Sorry, Neil deGrasse Tyson, But We’ve Done Amazing Things Since The Moon Landing

Sorry, Neil deGrasse Tyson, But We’ve Done Amazing Things Since The Moon Landing

We're living through an amazing era of technological advancement.

Well … “we” did cut extreme poverty in at least half, which might be mankind’s most consequential achievement. In 1980, 42.6 percent of world population was living in extreme poverty, but because of economic reforms and an array of technological advances, 16.9 percent of world population now does—and the number is shrinking fast.

That’s better than any moon walk.

Maybe deGrasse Tyson is aiming this comment only at the United States. Since 1972, life expectancy here is up 11 percent (where it was always relatively high) and infant survival is up 69 percent. We’ve create technology that’s revolutionized food production so that most Americans will never know hunger.

Other than that, well, there are thousands of advances since 1972 more consequential than a moon walk. But since deGrasse Tyson is now a left-leaning entertainer, he seems to value large and centrally planned technological events over innovations that are both small and useful. Fact is, that at some point not that long ago, we turned our energies from creating impressive large-scale projects to making (really) tiny things that made life a lot easier for a lot of people.

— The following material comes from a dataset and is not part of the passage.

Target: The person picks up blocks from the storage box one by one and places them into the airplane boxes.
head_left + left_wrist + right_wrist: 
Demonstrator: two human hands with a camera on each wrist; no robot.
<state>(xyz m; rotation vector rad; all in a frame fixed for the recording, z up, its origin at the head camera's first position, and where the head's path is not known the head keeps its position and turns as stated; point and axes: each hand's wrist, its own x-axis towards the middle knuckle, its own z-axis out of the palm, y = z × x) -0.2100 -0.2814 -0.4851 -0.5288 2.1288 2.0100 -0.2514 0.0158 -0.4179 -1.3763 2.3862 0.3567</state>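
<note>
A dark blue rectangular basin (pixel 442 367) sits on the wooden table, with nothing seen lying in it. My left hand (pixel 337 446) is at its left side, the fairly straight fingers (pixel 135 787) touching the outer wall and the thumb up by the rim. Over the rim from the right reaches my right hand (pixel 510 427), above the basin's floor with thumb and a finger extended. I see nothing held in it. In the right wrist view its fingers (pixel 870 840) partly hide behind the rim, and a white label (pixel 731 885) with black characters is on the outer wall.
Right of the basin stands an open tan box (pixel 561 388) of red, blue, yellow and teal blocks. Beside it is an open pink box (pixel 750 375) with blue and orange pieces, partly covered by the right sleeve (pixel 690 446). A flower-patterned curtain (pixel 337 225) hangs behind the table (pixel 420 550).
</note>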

Though, of course, having to pick small—or large—advances is a false choice; a zero-sum proposition peddled by those who tend to belittle contemporary advancement for ideological reasons. Tyson’s moon-landing comment—it’s just a tweet, yes—is part of a broader populist notion that romanticizes the 1950s and 1960s. From attempting to reinstitute unionism to restarting the space race, this kind of thinking has infected both sides of the political divide.

Anyway, technology is a continuum, so it’s often difficult pin down definitive moments of achievement. It’s not as if we invented space walks in 1972 or flying in 1927. It took decades. The idea that we don’t have great moments anymore is typically predicated on a lament about the lack of funding for large-scale state-run projects that technocrats can celebrate (though we have those, as well.)

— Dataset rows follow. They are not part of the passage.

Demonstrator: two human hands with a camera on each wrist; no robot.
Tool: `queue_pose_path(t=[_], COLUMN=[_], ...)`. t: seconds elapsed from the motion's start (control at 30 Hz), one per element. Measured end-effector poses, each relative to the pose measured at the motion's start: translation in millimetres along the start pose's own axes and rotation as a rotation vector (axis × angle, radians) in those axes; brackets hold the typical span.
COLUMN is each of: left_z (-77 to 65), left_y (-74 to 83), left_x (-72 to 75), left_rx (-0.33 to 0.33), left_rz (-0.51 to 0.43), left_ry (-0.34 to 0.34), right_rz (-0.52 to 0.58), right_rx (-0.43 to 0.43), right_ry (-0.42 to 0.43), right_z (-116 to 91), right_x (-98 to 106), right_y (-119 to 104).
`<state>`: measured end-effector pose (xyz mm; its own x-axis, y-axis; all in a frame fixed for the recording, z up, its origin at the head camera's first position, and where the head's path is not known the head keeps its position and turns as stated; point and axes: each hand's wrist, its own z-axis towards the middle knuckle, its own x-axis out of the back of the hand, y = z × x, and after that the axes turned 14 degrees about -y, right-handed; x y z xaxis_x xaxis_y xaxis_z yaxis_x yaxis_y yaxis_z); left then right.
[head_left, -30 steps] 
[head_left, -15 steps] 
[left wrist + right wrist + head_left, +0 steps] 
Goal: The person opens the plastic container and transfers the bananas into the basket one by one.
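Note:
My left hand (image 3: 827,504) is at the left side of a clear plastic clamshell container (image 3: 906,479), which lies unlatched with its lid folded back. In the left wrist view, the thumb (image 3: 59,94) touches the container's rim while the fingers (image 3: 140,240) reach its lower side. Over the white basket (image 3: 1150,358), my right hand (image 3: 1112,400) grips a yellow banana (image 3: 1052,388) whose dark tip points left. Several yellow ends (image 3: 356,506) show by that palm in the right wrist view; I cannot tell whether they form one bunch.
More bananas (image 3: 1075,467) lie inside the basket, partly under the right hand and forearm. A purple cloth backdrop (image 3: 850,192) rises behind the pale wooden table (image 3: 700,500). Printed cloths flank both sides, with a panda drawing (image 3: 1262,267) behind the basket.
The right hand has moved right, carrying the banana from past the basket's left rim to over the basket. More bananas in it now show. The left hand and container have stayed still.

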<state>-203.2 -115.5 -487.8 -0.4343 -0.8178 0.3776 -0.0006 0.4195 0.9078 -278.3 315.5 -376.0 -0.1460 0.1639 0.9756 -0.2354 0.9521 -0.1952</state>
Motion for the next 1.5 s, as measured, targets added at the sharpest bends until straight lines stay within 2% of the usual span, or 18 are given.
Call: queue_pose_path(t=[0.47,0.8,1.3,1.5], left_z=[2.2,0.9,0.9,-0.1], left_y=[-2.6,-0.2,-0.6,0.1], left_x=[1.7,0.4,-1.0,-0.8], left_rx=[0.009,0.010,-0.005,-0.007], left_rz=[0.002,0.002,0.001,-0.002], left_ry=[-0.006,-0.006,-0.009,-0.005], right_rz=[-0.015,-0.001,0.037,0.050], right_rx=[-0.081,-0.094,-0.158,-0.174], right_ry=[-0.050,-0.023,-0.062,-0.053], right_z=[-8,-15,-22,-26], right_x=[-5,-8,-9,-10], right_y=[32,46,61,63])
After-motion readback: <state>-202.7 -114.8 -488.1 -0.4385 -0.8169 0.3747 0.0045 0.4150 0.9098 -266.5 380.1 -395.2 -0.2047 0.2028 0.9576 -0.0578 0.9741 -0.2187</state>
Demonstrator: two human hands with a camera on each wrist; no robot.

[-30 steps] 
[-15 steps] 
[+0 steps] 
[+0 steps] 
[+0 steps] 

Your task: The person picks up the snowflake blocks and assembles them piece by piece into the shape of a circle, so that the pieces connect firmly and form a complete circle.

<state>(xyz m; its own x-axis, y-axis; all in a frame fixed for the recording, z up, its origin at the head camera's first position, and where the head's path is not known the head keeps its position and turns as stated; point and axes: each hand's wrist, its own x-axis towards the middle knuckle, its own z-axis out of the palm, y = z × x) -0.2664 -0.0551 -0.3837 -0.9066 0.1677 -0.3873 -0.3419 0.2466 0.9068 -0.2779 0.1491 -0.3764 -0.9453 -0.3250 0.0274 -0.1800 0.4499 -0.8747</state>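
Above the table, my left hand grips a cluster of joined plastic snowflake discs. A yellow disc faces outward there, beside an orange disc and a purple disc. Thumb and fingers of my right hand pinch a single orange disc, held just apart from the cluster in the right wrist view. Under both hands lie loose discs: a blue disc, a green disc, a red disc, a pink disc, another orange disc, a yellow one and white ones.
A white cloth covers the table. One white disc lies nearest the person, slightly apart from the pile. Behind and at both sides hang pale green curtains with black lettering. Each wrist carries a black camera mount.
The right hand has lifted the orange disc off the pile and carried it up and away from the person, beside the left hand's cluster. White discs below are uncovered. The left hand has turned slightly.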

The mini super computers, for example, “we” carry in our pockets in 2017 have outpaced even the most adventurous science fiction of 1972. It was created by thousands of people and scores of companies and institutions working separately over a prolonged time. Though younger people may not appreciate it, the cell phone (the idea is from 1973)—a device that houses your phone, personal computer (first introduced to the public in 1975), television, GPS (which became fully operational in 1995), texting (SMS was first used in 1992), two-way video phone, the Internet (what amounts to a library of all human knowledge; the TCP/IP was codified in 1992) and countless other items—is more valuable to a common person than the moon landing.

Fiber optics. Software that saves us millions of hours of paperwork. Media file compression that allows us to watch and information in ways never imagined. Antilock brakes. Digital cameras. 3-D printing. Virtual reality. You could go on and on.

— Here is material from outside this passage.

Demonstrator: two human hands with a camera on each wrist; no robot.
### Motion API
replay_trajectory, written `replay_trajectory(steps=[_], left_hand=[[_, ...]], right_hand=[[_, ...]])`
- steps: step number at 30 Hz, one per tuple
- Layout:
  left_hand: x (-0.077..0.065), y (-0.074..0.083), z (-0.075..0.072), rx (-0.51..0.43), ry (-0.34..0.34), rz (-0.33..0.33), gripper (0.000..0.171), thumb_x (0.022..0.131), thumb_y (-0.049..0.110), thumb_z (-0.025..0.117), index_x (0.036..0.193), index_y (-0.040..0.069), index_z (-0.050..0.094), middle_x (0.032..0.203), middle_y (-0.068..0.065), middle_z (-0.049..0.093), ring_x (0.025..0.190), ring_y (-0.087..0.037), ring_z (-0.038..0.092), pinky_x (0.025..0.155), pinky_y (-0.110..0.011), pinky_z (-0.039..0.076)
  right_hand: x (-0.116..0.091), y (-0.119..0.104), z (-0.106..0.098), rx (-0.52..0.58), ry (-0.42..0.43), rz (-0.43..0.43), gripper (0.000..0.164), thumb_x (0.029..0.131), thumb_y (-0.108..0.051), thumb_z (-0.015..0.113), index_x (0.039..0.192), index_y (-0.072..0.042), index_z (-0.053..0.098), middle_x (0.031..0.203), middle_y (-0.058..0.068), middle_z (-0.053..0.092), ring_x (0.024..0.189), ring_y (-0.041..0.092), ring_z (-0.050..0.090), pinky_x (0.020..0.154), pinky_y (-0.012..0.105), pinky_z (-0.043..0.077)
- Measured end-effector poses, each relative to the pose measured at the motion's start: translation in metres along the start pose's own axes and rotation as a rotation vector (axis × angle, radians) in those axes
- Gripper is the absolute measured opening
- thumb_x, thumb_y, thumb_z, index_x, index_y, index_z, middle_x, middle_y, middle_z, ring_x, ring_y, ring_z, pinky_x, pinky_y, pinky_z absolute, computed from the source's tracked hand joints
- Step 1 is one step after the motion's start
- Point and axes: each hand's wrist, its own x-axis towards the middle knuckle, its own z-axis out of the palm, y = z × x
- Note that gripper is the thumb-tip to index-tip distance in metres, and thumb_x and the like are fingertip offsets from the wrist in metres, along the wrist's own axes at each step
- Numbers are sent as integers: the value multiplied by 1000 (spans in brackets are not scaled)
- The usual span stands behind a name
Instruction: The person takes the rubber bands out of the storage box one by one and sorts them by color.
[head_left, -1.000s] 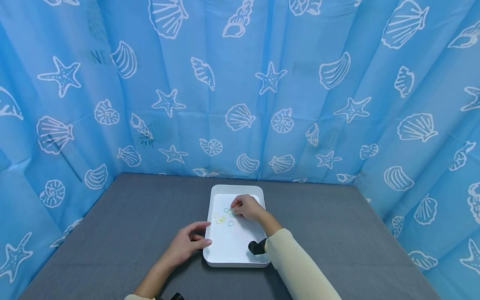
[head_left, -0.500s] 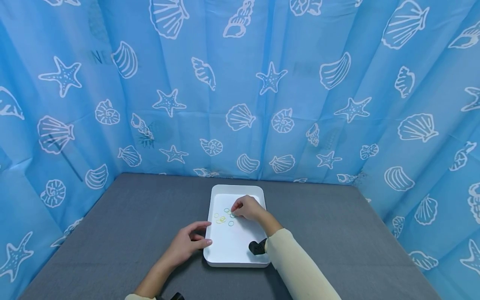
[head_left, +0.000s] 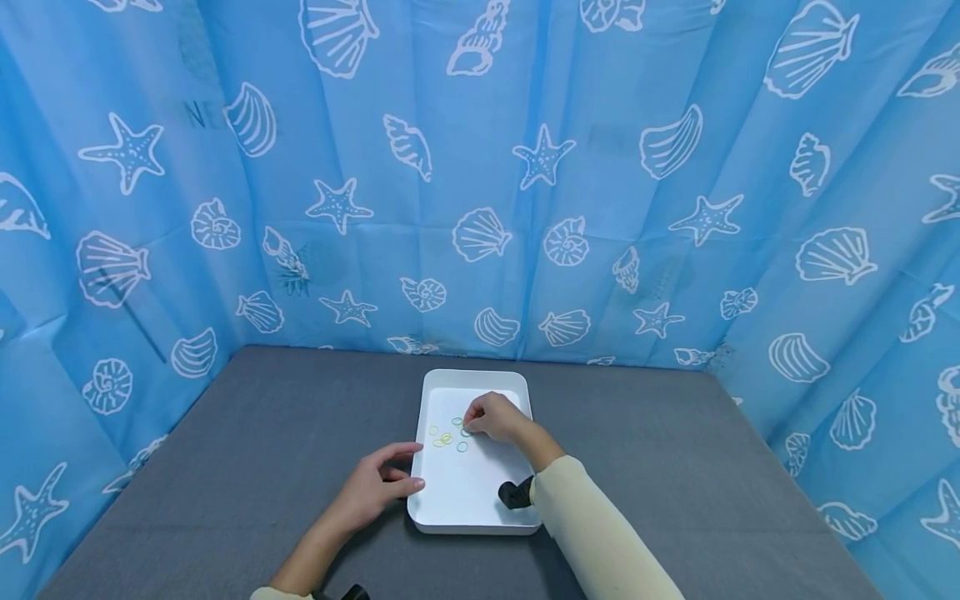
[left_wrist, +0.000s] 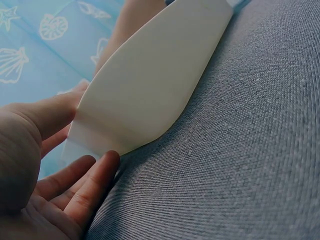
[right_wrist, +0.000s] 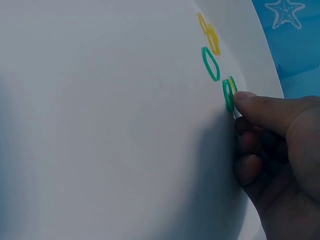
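Observation:
A white rectangular tray (head_left: 472, 500) stands on the grey cloth, with thin yellow rubber bands (head_left: 446, 438) and green rubber bands (head_left: 462, 447) lying loose on its floor. My left hand (head_left: 367, 490) holds the tray's left side. In the left wrist view, fingers lie on both sides of the tray wall (left_wrist: 140, 85). Inside the tray, my right hand (head_left: 495, 417) is lowered to the floor with thumb and forefinger pinched together at a rubber band. In the right wrist view, the thumb touches a green band (right_wrist: 227, 95) that overlaps a yellow one; the fingertips partly hide them.
Grey cloth (head_left: 300, 400) covers the table around the tray. A blue curtain (head_left: 480, 292) with white shells and starfish hangs behind and at both sides. The tray's low walls surround the bands. A black wrist device (head_left: 515, 493) sits over the tray's right side.
My right hand shifts very slightly, and the green band at its fingertips moves a little to the right. The left hand and tray stay in place.

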Motion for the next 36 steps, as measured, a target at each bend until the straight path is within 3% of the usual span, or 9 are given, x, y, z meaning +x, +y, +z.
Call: replay_trajectory(steps=[14,25,36], left_hand=[[0,1,0,7,0,-5,55,81,20,80,131,12,60,126,-13,58,85,-19,60,69,-34,47],[0,1,0,7,7,-11,54,80,21,81,130,13,61,125,-12,58,85,-19,60,68,-34,47],[1,-2,0,14,-4,-3,54,81,23,81,130,13,61,125,-12,58,86,-19,60,69,-33,47]], right_hand=[[-2,0,-1,-34,-16,-12,14,87,-11,74,75,-13,67,73,-3,59,71,13,51,67,28,41],[-5,1,-9,47,42,-15,11,89,-10,71,79,-11,67,75,0,58,72,16,51,65,29,42],[-10,-1,-29,47,106,-82,10,91,-9,68,81,-11,68,76,-1,60,72,16,53,66,29,44]])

I’ll take cornea laser surgery (first approved in 1985) or synthetic skin (first used in 1979) or the MRI machine (first used in 1977) over a moon walk. We may be on the verge of being able to restore sight to the blind. People suffering from common forms of cancer are twice as likely to survive for at least 10 years compared to patients diagnosed in the early 1970s. And since chronic hepatitis B and C cause 80 percent of all liver cancer, coming up with a hepatitis-B vaccine (first developed by Merk in 1981) is likely to be something “we” did. And the vaccine for meningitis or eradicating smallpox is something we did. The artificial heart (first used in 1982)—which saves the lives of 3 out of 4 people awaiting transplants—is something “we” did.

If we’re dealing in false choices, all this is worth mentioning.

Perhaps gene splicing isn’t as theatrical as moon walking, but it’s probably got a better upside for mankind. Nanotech advances may change our lives in ways that are still incomprehensible. What sort of crimes has DNA testing stopped? What sort of diseases will mapping the human genome (declared finished in 2003) help cure? How many millions will be saved by genetically modified crops from hunger?

For its time and place, the space race was an amazing and revolutionary moment. We are experiencing another moment right now. Robotics are changing the world. Self-driving car might eliminate traffic and save hundreds of thousands of lives we now lose to vehicular accidents. What about the Large Hadron Collider, which is measure Higgs boson, an integral particle for explaining how the universe can exist. Seems like a big deal, but, then again, I’m not astrophysicist, just an observer.